6 comments

[ 3.1 ms ] story [ 23.1 ms ] thread
The names seem to be all Anglo. Which is fine, if that's the target audience, but these names would be weird for someone of Indian/Asian/Middle-Eastern/Russian/Eastern-European etc (i.e. plenty of places where you wouldn't call a boy 'Henry')
Point taken.

It uses the US Social Security Administration's list of baby names from 2012 and does a weighted random selection, so that more popular baby names chosen in 2012 are more likely to be chosen (but less popular ones still come through pretty often.)

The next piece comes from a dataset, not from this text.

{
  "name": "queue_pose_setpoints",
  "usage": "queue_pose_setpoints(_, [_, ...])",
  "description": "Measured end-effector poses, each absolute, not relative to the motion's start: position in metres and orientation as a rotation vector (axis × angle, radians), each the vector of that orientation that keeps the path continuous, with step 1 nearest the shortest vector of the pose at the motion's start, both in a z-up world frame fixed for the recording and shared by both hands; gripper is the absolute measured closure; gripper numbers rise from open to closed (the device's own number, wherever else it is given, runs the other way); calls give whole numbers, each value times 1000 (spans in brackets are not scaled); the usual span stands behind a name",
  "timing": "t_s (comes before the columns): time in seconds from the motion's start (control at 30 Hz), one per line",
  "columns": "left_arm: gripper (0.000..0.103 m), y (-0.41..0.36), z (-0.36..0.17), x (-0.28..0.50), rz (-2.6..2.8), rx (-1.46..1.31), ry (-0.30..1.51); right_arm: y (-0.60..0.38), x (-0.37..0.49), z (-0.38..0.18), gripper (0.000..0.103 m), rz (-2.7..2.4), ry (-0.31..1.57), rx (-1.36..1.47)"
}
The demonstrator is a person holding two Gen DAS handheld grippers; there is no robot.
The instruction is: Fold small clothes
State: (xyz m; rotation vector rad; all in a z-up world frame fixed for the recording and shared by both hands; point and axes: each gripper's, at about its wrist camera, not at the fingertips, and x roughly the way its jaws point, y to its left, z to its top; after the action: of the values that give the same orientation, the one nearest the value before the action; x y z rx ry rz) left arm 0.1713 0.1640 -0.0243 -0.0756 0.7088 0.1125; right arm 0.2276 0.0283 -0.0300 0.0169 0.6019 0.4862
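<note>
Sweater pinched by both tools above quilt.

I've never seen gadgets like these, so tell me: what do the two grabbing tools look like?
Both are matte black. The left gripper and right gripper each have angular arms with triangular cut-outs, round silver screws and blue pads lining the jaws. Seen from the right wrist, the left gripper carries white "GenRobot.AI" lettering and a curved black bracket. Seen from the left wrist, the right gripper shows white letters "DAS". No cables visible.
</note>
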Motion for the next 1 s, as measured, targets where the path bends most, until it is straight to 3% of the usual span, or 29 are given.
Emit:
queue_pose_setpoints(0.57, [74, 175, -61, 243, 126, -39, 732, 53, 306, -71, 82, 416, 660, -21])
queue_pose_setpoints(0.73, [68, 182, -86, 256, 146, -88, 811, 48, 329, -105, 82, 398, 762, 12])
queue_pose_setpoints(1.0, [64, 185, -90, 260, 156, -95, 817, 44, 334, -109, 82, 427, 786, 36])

The gender-neutral names work similarly, by finding the intersection of boy/girl names in that dataset and weights the names by the popularity of the name and the evenness of the boy/girl distribution.

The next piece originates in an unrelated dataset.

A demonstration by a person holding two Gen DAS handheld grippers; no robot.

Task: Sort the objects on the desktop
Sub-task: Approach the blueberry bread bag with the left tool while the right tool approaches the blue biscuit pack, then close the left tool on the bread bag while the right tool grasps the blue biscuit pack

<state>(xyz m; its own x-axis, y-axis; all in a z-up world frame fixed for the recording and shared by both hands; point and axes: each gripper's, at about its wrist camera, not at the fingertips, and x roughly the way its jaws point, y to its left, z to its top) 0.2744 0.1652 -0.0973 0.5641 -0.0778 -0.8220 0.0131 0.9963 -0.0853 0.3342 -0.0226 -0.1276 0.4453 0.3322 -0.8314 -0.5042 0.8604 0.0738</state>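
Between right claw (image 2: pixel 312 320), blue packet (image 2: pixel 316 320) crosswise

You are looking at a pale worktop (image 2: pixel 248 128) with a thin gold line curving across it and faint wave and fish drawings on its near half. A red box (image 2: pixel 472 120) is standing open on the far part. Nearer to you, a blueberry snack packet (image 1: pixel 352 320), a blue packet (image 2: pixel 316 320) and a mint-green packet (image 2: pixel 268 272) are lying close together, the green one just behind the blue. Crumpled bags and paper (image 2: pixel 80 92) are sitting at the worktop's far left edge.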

That makes sense. (Apologies if my comment above came off as needlessly negative - This is a fun tool to play with)
While I normally encourage sarcasm, I'm not sure that most glowing mothers-to-be will appreciate the flippant tone of this site, used for a task they will deem highly important.

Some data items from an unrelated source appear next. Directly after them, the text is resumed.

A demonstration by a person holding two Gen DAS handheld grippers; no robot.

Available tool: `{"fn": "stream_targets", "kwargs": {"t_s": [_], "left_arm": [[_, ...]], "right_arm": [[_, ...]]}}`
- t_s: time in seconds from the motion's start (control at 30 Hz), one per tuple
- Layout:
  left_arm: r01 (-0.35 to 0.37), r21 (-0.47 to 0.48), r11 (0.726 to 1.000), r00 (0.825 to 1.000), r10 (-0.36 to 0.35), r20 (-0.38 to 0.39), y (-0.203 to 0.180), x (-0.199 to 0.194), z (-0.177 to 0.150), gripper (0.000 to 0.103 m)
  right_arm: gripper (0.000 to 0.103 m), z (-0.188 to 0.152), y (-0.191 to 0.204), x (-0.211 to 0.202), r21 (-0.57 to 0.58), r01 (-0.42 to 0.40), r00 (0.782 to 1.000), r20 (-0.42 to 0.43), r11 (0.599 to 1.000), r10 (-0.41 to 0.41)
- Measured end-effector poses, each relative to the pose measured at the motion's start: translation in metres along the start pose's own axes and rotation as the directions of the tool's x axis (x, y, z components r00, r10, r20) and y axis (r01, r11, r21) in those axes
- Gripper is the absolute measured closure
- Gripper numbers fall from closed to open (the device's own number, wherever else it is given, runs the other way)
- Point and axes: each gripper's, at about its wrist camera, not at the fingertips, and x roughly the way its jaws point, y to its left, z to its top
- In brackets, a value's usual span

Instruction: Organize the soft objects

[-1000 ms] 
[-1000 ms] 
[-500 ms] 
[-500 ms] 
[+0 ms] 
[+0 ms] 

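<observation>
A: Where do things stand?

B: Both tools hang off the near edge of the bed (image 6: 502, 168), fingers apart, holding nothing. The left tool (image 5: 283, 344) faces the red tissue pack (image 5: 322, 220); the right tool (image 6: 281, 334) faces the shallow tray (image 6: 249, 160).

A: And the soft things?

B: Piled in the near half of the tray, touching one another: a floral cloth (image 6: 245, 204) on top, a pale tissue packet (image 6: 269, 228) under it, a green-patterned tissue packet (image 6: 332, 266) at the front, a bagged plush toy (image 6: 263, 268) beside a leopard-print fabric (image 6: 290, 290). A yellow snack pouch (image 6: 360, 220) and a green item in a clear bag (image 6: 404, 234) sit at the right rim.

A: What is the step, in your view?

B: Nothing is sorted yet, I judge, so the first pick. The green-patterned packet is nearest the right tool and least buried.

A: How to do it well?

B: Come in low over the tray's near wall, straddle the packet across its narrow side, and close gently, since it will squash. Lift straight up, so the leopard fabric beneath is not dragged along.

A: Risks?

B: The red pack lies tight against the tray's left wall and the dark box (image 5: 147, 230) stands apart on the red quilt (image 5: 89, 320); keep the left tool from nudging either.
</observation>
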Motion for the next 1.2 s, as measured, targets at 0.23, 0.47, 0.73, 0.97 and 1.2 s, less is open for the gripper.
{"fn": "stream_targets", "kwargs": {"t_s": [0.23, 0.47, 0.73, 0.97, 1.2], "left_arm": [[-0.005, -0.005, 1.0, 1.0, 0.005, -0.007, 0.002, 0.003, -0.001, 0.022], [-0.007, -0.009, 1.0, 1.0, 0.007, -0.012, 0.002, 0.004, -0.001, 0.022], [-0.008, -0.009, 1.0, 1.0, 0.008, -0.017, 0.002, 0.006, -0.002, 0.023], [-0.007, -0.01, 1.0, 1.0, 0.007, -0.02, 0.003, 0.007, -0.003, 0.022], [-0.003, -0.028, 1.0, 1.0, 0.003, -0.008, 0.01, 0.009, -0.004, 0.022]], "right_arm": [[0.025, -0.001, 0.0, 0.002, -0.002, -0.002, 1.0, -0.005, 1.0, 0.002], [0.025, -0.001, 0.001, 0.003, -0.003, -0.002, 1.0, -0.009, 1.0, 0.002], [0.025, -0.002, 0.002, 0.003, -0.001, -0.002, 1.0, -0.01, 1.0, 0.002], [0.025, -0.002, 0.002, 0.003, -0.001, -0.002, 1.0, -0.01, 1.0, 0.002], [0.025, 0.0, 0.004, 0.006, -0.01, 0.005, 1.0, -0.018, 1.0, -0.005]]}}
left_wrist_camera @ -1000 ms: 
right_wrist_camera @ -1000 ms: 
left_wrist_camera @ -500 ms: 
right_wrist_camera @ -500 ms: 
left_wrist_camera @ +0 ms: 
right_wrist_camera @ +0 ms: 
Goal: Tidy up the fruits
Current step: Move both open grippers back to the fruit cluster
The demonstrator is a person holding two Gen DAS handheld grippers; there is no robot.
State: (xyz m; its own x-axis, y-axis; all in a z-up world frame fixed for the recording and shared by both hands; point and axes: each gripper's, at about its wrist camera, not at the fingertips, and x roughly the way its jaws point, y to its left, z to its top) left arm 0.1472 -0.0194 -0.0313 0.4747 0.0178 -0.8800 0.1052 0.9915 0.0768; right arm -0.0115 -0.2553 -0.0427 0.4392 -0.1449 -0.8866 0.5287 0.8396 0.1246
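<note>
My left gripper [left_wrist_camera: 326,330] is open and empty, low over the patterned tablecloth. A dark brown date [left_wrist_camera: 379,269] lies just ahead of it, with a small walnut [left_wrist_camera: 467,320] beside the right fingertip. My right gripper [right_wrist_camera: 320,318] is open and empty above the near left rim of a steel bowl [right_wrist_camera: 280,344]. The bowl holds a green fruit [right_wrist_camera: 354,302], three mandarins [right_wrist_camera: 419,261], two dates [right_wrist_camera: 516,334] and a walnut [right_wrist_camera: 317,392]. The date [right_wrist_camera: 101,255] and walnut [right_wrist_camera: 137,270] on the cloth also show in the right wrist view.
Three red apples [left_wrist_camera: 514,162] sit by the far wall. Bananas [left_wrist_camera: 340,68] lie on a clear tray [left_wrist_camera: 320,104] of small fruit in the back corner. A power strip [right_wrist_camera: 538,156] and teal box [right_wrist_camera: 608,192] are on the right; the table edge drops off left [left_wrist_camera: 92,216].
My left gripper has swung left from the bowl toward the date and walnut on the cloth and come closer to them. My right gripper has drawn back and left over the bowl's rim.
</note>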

I suppose the contrast is kind of funny, though at the risk of alienating those who would need it most.

Hm. Interesting problem without an easy solution.

I suppose there's one option that those mothers have which is, please forgive me if this is stating the obvious, to use one of a million other baby naming sites instead of a personal hobby-project that probably won't even get popular enough to show up on their radar.

Is this supposed to actually be used for anything more than a chuckle?